A convicted terrorist exchanged 1,000 messages with the Manchester Arena bomber Salman Abedi in less than a month, the inquiry has heard.
Abdulraouf Abdallah was read texts about martyrdom and "maidens of paradise" in heaven, as the Inquiry heard the pair exchanged up to 40 messages a day.
Abdallah told the hearing into the 2017 attack that he denied playing any part in grooming Abedi into an extremist mindset before he detonated a bomb at the end of an Ariana Grande concert, killing 22.
The 28-year-old told the Inquiry the chat was "nothing to do with extremism or terrorism" and was instead about friends who had died in conflict.

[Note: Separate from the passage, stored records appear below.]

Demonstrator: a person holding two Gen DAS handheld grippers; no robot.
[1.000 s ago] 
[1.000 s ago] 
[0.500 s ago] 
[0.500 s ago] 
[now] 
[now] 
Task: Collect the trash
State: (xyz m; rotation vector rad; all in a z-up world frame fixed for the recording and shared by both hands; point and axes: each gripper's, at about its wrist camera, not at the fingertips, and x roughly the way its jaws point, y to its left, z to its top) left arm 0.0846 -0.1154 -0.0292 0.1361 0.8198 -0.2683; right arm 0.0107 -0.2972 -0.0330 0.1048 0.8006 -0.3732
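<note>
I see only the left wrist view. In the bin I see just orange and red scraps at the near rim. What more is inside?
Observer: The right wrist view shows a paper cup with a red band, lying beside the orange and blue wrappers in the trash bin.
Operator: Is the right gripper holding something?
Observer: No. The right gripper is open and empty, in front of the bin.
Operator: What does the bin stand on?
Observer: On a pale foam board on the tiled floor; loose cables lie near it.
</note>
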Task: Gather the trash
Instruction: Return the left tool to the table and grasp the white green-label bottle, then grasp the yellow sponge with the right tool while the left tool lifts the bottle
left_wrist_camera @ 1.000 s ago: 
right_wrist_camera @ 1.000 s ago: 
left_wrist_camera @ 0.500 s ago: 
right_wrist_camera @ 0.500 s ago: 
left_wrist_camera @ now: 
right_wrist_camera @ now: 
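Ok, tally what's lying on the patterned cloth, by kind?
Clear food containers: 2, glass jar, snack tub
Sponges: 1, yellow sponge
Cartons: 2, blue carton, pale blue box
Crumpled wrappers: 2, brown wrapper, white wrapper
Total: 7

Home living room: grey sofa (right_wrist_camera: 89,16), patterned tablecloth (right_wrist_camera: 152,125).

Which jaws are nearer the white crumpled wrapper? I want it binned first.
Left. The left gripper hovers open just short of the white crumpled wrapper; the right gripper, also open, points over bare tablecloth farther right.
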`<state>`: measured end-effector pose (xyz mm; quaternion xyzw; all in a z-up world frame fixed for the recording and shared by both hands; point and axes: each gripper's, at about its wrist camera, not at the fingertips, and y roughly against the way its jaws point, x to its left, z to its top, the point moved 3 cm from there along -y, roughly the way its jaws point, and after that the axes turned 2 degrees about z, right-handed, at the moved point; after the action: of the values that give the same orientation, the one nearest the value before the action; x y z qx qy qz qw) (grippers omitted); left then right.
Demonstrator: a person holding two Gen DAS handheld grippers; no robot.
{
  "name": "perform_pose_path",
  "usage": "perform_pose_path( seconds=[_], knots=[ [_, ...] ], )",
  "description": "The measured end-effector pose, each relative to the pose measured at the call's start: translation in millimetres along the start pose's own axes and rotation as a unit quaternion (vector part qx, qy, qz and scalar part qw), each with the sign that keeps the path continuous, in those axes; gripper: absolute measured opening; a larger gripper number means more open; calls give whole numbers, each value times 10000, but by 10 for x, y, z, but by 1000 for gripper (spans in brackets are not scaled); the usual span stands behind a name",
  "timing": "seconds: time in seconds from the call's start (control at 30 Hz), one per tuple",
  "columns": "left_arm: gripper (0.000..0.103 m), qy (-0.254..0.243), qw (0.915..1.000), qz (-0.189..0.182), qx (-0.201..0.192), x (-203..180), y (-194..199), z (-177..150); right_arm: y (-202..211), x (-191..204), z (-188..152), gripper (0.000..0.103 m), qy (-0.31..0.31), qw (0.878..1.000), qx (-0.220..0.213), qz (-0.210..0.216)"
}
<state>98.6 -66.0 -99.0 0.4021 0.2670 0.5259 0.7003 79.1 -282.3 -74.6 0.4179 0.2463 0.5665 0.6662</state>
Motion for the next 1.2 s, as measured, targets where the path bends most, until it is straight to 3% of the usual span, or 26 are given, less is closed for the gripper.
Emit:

Paul Greaney QC, counsel to the Inquiry, asked: "In those messages, or some of them, were you grooming or seeking to groom Salman Abedi into an extremist mindset?"
Abdallah said: "No, I don't even have an extreme mindset myself. My fight from the start was against Gaddafi and (Syrian leader) Assad so I'm not a groomer. I was not grooming Salman or anyone."
Mr Greaney went on: "Do you accept that the type of discussion you were having with Salman Abedi played at least a part in what caused him to become radicalised?"
Abdallah said: "I never knew that he was radicalised. I didn't play any part of radicalising."
Inquiry chairman Sir John Saunders asked: "Did you ever have any suspicion that he would become a suicide bomber?"
Abdallah replied: "No, no way. Not me or my friends or anyone had any idea what was going on in Salman's head."
Abdallah's Libyan family fled the murderous regime of Colonel Gaddafi in the early 1990s and were granted asylum in the UK where they moved to South Manchester, along with Abedi's family who were also anti-Gaddafi.
In July 2016, Abdallah received an extended sentence of nine-and-a-half years, with a custodial term of five-and-a-half years, after he was convicted of preparing and funding acts of terrorism by helping four men from Manchester travel to Syria where three of them fought for so-called Islamic State (IS).
His mobile phone was seized when he was arrested in late November 2014 on suspicion of those offences and later analysis revealed more than 1,000 message exchanges with Abedi.
Abedi visited Abdallah in jail in the months before the attack.
He said when he learned of the news in prison that his friend was the bomber, he was "crying, confused and shocked".
Abdallah said: "It's something that I can never, ever, ever take out of my mind and it is haunting me until now because he is my friend.
"I got convicted, went to prison and I was busy with my life. I have seen him twice after my conviction, in prison, and called him a couple of times but he only answered twice and that's all I know.
"Until now it's haunting me. It's still going in my head now. Why? When? How come?"
Asked for his view on reports that Abedi wanted revenge over the UK Government's role in killings in Syria and Iraq, he said: "If I had seen the slightest of that thing myself ... the truth of the matter is me and my boys will actually slap the hell out of him.
"If we had seen that side of him before we would have told his mum straight away."
Earlier in the Inquiry, Detective Chief Superintendent Simon Barraclough, the senior investigator into the Arena attack, said he thought it was likely that no one individual or circumstance led to the radicalisation of Abedi.
His team's investigation into Abdallah concluded any assistance he is suspected to have provided was likely to have been ideological motivation and encouragement, while no evidence had arisen to show any direct involvement in the planning of the bombing.
A radicalisation expert instructed by the inquiry has concluded Abdallah did groom Abedi into a "violent Islamist extremist worldview", and will give evidence later in the inquiry.
Abdallah, a paraplegic who was injured fighting against Gaddafi forces in the 2011 Libya uprising, unsuccessfully appealed against his sentence and maintains his innocence.
He also denies any involvement in or knowledge of the arena attack.